Exult Ported To Haiku

Earlier this month, one Michael Peppers uploaded a port of Exult (the latest version, 1.49rc1) to Haikuware, an online software repository for the Haiku OS (an open-source OS inspired by the ancient BeOS operating system).

It’s not a perfect port; Peppers had to subtract a couple of features during the process:

– It doesn’t play MIDI music, not even using Timidity (can somebody test and confirm this? It may be also a problem on my end). There is even a legacy “be_midi” driver, among others, in the code, but it should be updated to support Haiku, as it doesn’t compile. Exult’s own digital audio, on the other hand, plays fine, but I didn’t include it since it is a rather big download. If you want it, here is the Exult digital audio pack; unzip it into the “/boot/apps/exult/data/” folder, then enable the digital music and SFX from the “Audio Options” menu.

– Exult Studio (U7 map/mod editor) is not included as it depends on GTK+.

Still, for those of you who might have been experimenting with Haiku, you now have the ability and option to get Exult — and thus The Black Gate and Serpent Isle — running on your Haiku-powered computer.

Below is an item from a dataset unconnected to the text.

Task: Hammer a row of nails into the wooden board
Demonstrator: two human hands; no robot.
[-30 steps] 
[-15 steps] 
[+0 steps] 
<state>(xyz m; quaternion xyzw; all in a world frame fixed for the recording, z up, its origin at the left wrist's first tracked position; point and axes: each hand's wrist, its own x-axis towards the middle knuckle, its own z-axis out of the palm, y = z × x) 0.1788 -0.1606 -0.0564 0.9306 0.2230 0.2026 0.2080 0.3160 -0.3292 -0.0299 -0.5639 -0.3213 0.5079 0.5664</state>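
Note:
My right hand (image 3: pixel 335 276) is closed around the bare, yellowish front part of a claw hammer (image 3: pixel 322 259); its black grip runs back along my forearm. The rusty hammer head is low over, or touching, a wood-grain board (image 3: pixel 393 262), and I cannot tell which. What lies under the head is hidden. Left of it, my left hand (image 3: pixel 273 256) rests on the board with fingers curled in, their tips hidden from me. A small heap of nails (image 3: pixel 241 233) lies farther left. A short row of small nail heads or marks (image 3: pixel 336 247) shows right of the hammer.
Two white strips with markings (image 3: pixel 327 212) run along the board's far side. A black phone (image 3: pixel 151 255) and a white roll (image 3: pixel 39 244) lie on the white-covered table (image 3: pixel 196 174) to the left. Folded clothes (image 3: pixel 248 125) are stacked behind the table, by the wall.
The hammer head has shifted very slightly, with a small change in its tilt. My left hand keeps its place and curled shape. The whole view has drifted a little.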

Naturally, I’ve added a download to the Exult project entry.

6 Responses

  1. Dominus says:

    While it’s great to see Exult ported it’s also a bit sad to witness another port that seems to have no interest to submit a patch with needed changes upstream ;(
    Sometime ago this behavoiur of submitting patches turned ;(

  2. Zygon Dragon says:

    There was a port to iOS floating around right? Any change I can beta-test it on my iPad/iphone?

  3. Dominus says:

    not yet. Fortunately the ios port is done directly in our SVN. If you can compile ios stuff yourself you can give it a try. No binary to test yet.

  4. renaak says:

    “ancient BeOS operating system”

    haha… this sort of comment makes me wonder what you think of AmigaOS or some of the other operating systems released in the 1980s.

    • WtF Dragon says:

      I would argue that “ancient” in a computing context implies a much shorter span of time than in…say…the context of societies or physical structures. The term is relative.

      Example: Windows 95 is, arguably, ancient as operating systems go…and Windows 3.1 more so. Both of these date back to the 1990s.

      Canada (dating back to the 1860s) and my parents’ house (dating back to the 1970s) are, on the other hand, not ancient.

      It really depends what’s being referred to, in other words.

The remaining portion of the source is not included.